Os menores também têm direito à privacidade

A portaria conjunta dos ministérios da Justiça e da Educação para troca de informações sobre o percurso escolar e judicial dos menores de idade gera uma expectativa e um fundado receio.

Os tribunais vão passar a ter acesso automático aos dados dos alunos menores de idade quando existem processos judiciais nos quais os mesmos estão envolvidos e aos nomes e moradas dos respectivos encarregados de educação. O sistema judicial saberá sempre de forma mais célere que escola frequentam, que notas obtiveram, se faltam ou não faltam às aulas e se têm ou não processos disciplinares. A troca de informação entre as escolas e os tribunais também permitirá às primeiras saber se existem ou não processos judiciais que impendem sobre os seus alunos.

A portaria conjunta dos ministérios da Justiça e da Educação gera uma expectativa e um fundado receio. A partilha de informações pode ajudar os serviços públicos a sinalizar atempadamente percursos judiciais e escolares, de modo a garantir uma intervenção que proteja o interesse das crianças e menores de idade. Mas, ao mesmo tempo, gera receios de má utilização de dados sensíveis, que podem originar violações grosseiras da privacidade.

Foi isso que a Comissão Nacional de Protecção Dados sublinhou no seu parecer acerca da nova portaria, por entender que o texto na sua origem é omisso quanto às medidas de segurança adoptadas para proteger a informação recolhida. O Governo optou por ignorar o parecer da comissão e avançou com a publicação da portaria em Diário da República uma semana depois.
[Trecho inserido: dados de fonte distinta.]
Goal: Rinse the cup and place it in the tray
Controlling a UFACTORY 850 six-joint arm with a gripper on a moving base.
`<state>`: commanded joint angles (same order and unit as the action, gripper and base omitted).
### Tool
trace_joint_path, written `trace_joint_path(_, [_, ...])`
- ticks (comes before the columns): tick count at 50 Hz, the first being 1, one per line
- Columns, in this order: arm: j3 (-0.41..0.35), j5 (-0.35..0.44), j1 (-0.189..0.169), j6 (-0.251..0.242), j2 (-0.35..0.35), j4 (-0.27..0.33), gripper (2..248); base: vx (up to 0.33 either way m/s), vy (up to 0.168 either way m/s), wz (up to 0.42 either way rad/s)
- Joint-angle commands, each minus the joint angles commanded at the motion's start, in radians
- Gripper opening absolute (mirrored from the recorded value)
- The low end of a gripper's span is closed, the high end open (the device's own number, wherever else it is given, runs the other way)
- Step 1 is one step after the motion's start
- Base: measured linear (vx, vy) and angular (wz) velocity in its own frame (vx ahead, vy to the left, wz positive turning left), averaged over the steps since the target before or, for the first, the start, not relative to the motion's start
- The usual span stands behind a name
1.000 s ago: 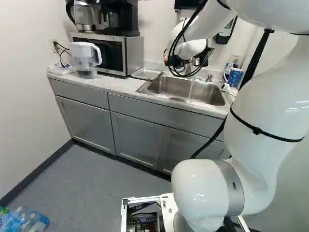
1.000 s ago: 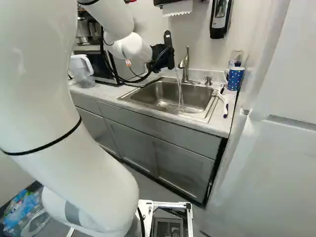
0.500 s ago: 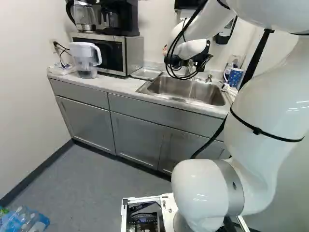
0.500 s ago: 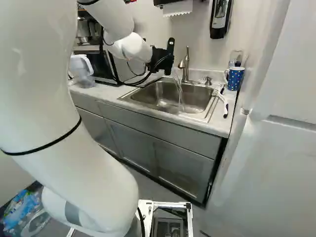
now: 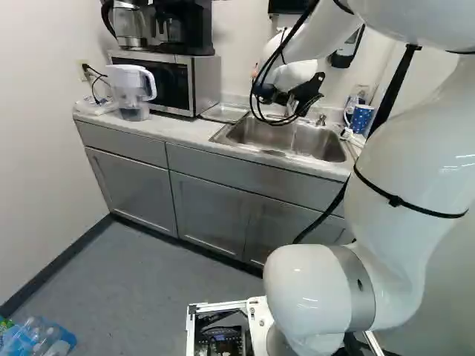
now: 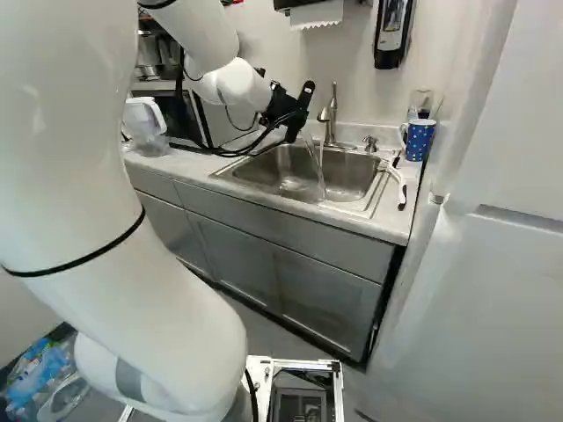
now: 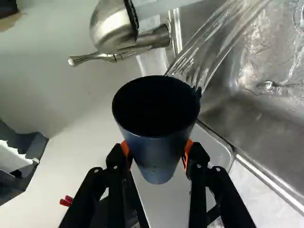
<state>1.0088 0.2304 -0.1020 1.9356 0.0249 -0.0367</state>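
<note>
My gripper [image 6: 297,114] is over the back left part of the sink [image 6: 280,183], beside the faucet [image 6: 329,114]. In the wrist view the gripper [image 7: 156,153] has its orange pads on both sides of a dark blue cup [image 7: 156,159], holding it. The cup's dark mouth faces the wrist camera, and its inside cannot be made out. Water [image 7: 209,52] streams past the rim near the faucet head and falls into the basin. A flat metal tray [image 5: 225,113] lies on the counter between microwave and sink.
Left of the sink are a microwave [image 5: 167,80] and a water pitcher [image 5: 132,90]. Right of it stand a blue dotted mug [image 6: 418,139] and a white-handled brush [image 6: 400,186]. A soap dispenser [image 6: 392,33] and a paper towel holder [image 6: 315,12] hang above.
The gripper has tipped over and dropped slightly beside the faucet, the cup moving with it. Water now falls in two slanting streams. The base has not moved.
</note>
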Motion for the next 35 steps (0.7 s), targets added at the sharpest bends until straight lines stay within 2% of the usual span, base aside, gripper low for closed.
trace_joint_path(35, [0.000, 0.000, 0.000, 0.000, 0.000, 0.000, 122, 0.000, 0.000, 0.000])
Escusadamente, diga-se. Na verdade, a formulação escolhida é demasiado vaga, como assinala o parecer, e não esclarece como é que a confidencialidade é salvaguardada no sistema.

Afirmar que os sistemas electrónicos envolvidos, do ministérios da Justiça e da Educação, seguem as normas de segurança “legalmente estabelecidas, por forma a assegurar a confidencialidade dos dados”, ou que os que têm acesso à informação em causa “ficam obrigados ao dever de sigilo em termos legais”, figura no domínio das boas intenções e peca por omissão.
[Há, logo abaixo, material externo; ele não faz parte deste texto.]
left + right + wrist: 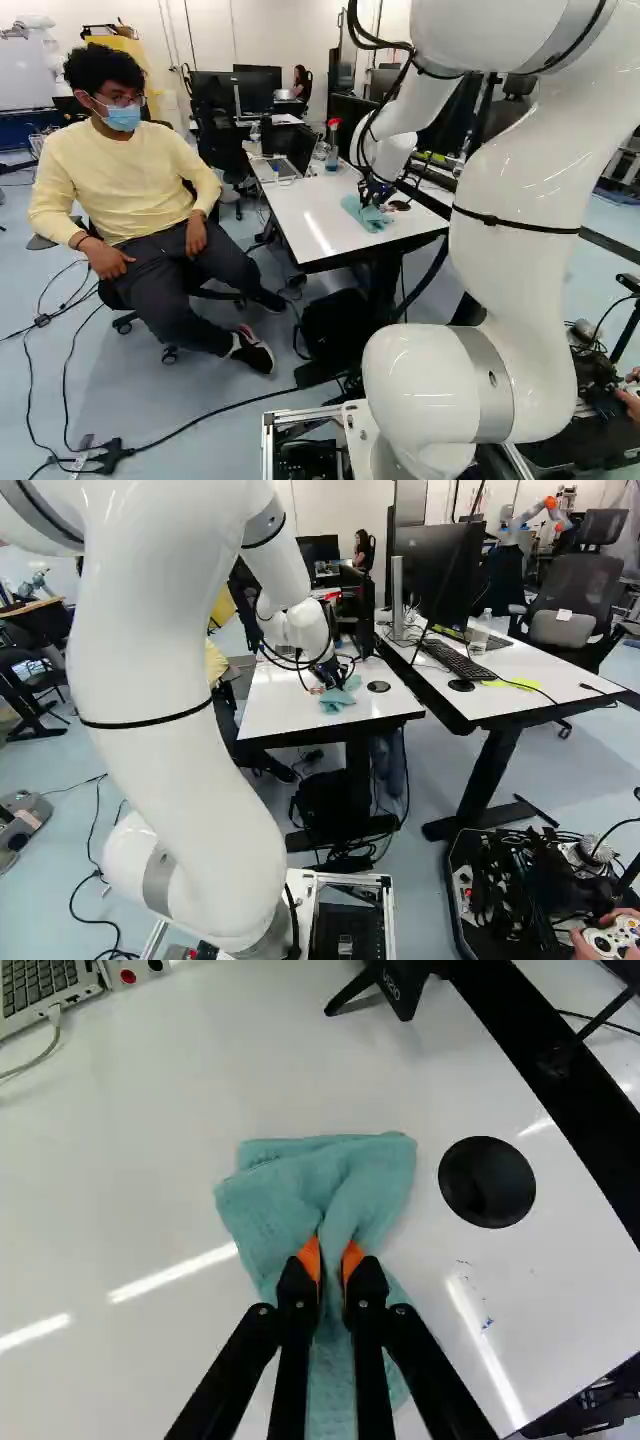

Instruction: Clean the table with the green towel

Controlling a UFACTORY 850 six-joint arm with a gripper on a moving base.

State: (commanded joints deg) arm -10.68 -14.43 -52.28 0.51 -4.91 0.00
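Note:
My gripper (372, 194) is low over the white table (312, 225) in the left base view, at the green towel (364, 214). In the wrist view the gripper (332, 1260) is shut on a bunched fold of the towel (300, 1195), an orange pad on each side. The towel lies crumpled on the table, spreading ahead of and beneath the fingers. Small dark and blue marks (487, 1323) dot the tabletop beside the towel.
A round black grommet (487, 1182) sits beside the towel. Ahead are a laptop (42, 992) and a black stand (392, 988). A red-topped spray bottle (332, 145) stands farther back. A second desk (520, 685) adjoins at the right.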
A bondade da portaria não colhe. Nela não se refere sequer quem pode ter acesso aos dados, o que deveria ser algo assegurado à partida. O registo electrónico de quem consulta os dados também não é suficiente para inibir possíveis utilizações gravosas para os menores em causa. Além disso, a fiabilidade dos sistemas informáticos da Justiça não é indiscutível, como se depreende do colapso do Citius, que deixou os tribunais em estado de coma durante 44 dias, sem que ainda alguém tenha explicado porquê. Uma declaração de princípios não é suficiente para afastar o receio.